(Co-)Designing Games for Transformations Towards Sustainability: Connecting Non-Experts with Alternative Socio-Economic and Governance Models
Summary
With social and sustainability goals being in conflict with the dominant "neoliberal" narrative and path-dependent instiutitons, various scholars, activists and practitioners around the world are currently working on a number of radical alternatives (e.g. commons, circular economy), yet there are persistent disconnects between such strands of thought, design and practice, and non-experts as aspiring and/or active 'agents of change' on the other. This thesis critically investigates in scope and depth some of these emerging and 'path-deviant' alternatives, the theories of change associated with them and conceptual heuristics that may be used to facilitate thinking about and practices around them, and how foresight methods and tools, and games specifically, may offer new co-generative templates and boundary objects to integrate such inquiries in playful, engaging, experimental and experiential ways; and forge new connections and virtous cycles of co-creation between the worlds of alternatives, and non-experts, between different sources and ways of knowing.
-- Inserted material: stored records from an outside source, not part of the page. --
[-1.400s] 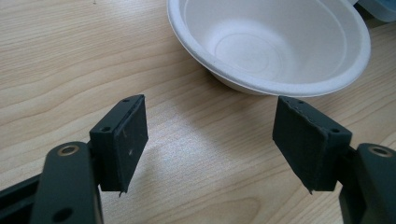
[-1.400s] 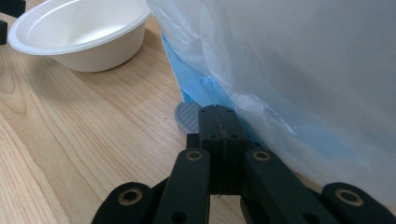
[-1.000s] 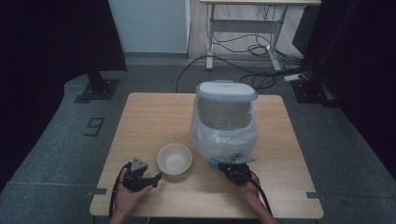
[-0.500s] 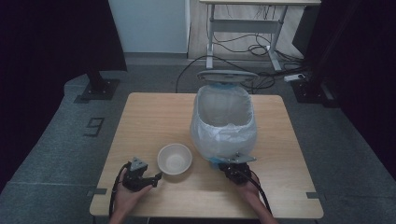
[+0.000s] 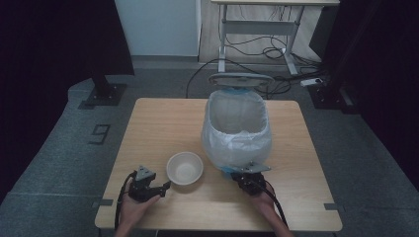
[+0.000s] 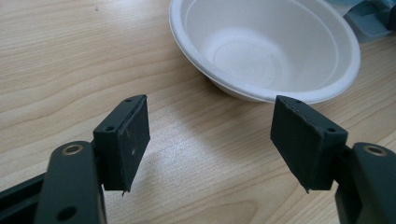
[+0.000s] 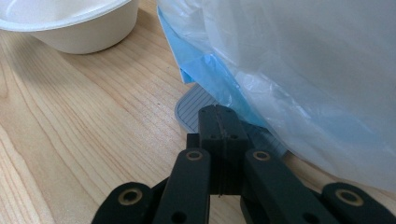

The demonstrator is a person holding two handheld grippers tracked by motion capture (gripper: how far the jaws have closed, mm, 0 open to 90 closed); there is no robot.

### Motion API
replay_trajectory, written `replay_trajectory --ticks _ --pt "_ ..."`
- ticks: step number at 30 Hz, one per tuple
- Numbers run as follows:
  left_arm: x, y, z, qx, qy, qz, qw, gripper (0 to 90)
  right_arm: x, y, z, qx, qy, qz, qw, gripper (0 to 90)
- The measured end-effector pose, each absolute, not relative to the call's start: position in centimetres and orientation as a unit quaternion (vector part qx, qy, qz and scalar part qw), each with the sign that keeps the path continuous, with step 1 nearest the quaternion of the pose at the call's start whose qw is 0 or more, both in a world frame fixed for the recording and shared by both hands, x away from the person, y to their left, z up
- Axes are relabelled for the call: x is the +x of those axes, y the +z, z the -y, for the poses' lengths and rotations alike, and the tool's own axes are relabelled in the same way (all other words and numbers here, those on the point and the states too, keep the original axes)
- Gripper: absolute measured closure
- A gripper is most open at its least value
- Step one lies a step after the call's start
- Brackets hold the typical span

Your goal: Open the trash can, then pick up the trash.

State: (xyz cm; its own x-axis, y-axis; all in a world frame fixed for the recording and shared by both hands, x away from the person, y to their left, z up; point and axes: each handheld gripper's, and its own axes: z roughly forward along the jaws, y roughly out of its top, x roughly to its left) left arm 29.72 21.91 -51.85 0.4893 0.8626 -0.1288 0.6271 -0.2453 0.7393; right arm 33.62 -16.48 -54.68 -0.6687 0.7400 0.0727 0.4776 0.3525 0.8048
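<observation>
A pedal bin (image 5: 236,129) lined with a white plastic bag (image 7: 303,70) stands on the wooden table (image 5: 163,123), and its grey lid (image 5: 240,79) is tipped up at the back. My right gripper (image 5: 245,175) (image 7: 218,119) is shut with nothing between its jaws. Its tip rests on the bin's grey ribbed pedal (image 7: 190,105) at the near side of the bin. An empty white bowl (image 5: 185,168) (image 6: 266,46) sits left of the bin. Just short of the bowl's near rim, my left gripper (image 5: 165,186) (image 6: 210,140) stands open, holding nothing.
Blue bin plastic (image 7: 196,65) shows under the bag's hem. Beyond the table stand a desk frame (image 5: 257,34) with cables on the floor and dark curtains on both sides. The left half of the table is bare wood.
The bin's lid has swung from closed to fully up, baring the bag's mouth. Both hands have stayed where they were.
</observation>
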Motion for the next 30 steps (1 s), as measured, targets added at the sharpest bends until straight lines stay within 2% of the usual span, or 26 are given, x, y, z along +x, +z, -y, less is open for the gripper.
replay_trajectory --ticks 30 --pt "33.1 -50.0 -20.5 0.773 0.153 -0.475 0.392 27.5 33.6 -54.8 16.6 0.379 0.432 -0.805 0.150 89.7"
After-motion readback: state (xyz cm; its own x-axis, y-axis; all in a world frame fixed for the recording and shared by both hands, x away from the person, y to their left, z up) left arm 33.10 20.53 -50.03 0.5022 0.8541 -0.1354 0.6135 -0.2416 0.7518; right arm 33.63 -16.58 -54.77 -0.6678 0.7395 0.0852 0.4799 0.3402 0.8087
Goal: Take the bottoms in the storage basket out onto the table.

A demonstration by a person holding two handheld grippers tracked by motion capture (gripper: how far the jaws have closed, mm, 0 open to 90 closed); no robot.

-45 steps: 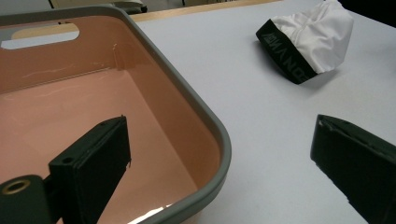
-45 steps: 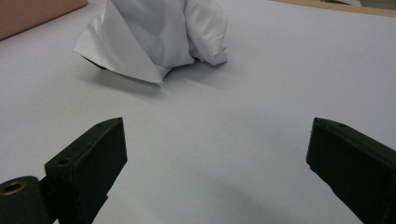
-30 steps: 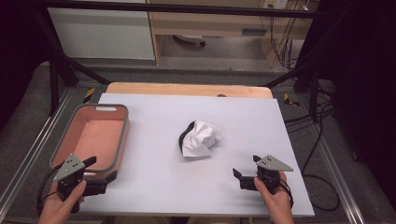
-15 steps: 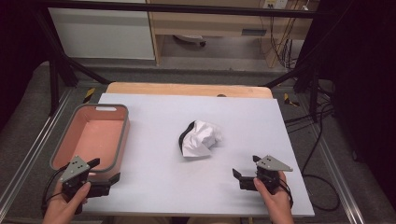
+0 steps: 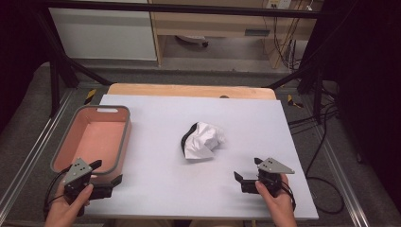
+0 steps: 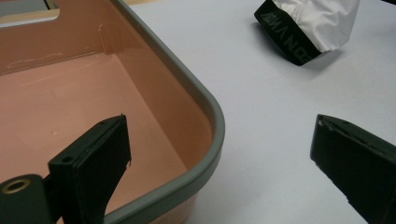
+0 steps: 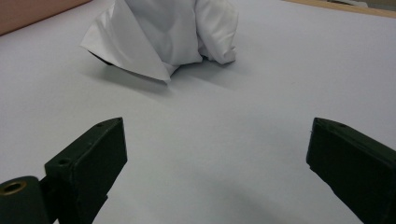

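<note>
A crumpled white garment [image 5: 202,140] with a black waistband lies in the middle of the white table [image 5: 156,189]. At the left stands a pink bin [image 5: 122,142] with a grey rim, nothing in it. My left gripper [image 5: 108,171] is open at the bin's near right corner. In the left gripper view it [image 6: 219,123] straddles the bin's rim [image 6: 187,79], with the garment [image 6: 317,23] farther off. My right gripper [image 5: 247,169] is open at the front right, resting low and apart from the garment. In the right gripper view it [image 7: 217,123] faces the garment [image 7: 173,32].
The table's wooden far edge [image 5: 189,90] shows beyond the white surface. Black frame bars [image 5: 61,71] and cables [image 5: 326,123] flank the table on the floor. A stretch of bare white surface lies between the two grippers.
My left gripper has shifted right along the bin's near side to its corner. The right gripper and the garment have not moved.
</note>
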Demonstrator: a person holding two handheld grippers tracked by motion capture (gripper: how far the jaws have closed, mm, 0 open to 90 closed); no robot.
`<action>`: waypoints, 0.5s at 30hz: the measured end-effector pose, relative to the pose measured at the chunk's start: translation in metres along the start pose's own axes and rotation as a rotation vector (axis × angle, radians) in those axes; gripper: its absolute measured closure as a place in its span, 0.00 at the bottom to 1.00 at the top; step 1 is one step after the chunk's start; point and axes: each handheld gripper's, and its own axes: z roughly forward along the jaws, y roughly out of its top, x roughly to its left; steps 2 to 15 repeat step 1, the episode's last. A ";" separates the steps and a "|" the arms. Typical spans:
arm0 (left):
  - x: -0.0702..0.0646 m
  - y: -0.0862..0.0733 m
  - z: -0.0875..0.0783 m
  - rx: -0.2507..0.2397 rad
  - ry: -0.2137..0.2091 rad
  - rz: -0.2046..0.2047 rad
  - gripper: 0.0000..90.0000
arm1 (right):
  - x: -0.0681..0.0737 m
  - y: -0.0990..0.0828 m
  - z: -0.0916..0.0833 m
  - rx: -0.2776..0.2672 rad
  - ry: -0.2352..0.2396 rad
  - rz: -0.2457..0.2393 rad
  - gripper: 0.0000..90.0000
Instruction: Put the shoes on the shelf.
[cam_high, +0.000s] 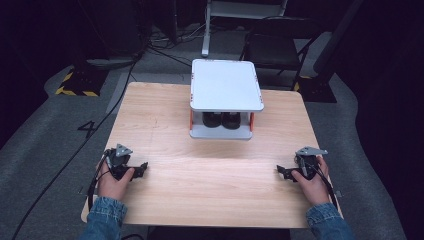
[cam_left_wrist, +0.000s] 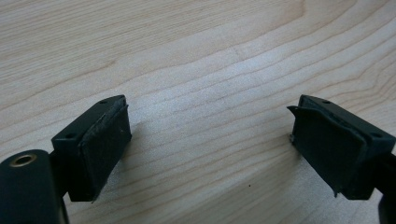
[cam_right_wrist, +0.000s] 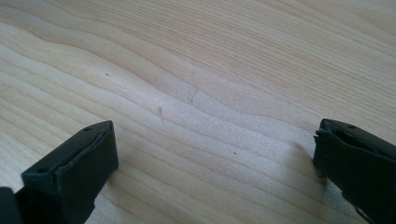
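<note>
A pale wooden table (cam_high: 210, 175) carries a white two-level shelf (cam_high: 226, 85) at its far middle, and two dark objects (cam_high: 221, 120) sit on its lower level. My left gripper (cam_high: 141, 169) rests low on the table near the front left, held in a hand with a denim sleeve. Its jaws stand wide apart over bare wood (cam_left_wrist: 210, 140), with nothing between them. My right gripper (cam_high: 281, 172) rests near the front right, pointing inward. There too the jaws are spread wide over bare wood (cam_right_wrist: 215, 154), nothing between them.
Orange posts (cam_high: 191, 117) hold up the shelf's top plate. A black folding chair (cam_high: 277, 47) stands behind the table. Cables (cam_high: 95, 135) trail over the grey carpet at the left. A yellow-and-black striped base (cam_high: 75, 85) sits at the far left.
</note>
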 end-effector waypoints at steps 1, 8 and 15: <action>-0.001 0.000 0.000 -0.002 0.008 -0.007 0.13 | 0.000 0.000 0.000 0.000 0.000 0.000 0.00; -0.001 0.000 0.000 -0.002 0.008 -0.007 0.13 | 0.000 0.000 0.000 0.000 0.000 0.000 0.00; -0.001 0.000 0.000 -0.002 0.008 -0.007 0.13 | 0.000 0.000 0.000 0.000 0.000 0.000 0.00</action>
A number of prospectous cross-fertilizations among these fields of study and practice are put forward; and on the basis of these, further critical questions with regard to the normativities and politics of transformations towards sustainability are outlined. The findings are discussed by means of interviews with relevant experts in the respective fields in question. The inquiries into alternative models, theories of change, and foresight methods, are applied in the design of a gamified backcasting prototype that may facilitate reflexive communication around more radical socio-economic and governance alternatives and pathways towards their realization, and further explored in a game testing and co-design workshop with non-expert practitioners in a practical case study. Further avenues are explored with regard to the strategic applications of such tools in ‘post-normal’ and ‘post-political’ times, most notably involving questions around the possibility of scaling such tools to comprise more globally-oriented networked-foresight applications.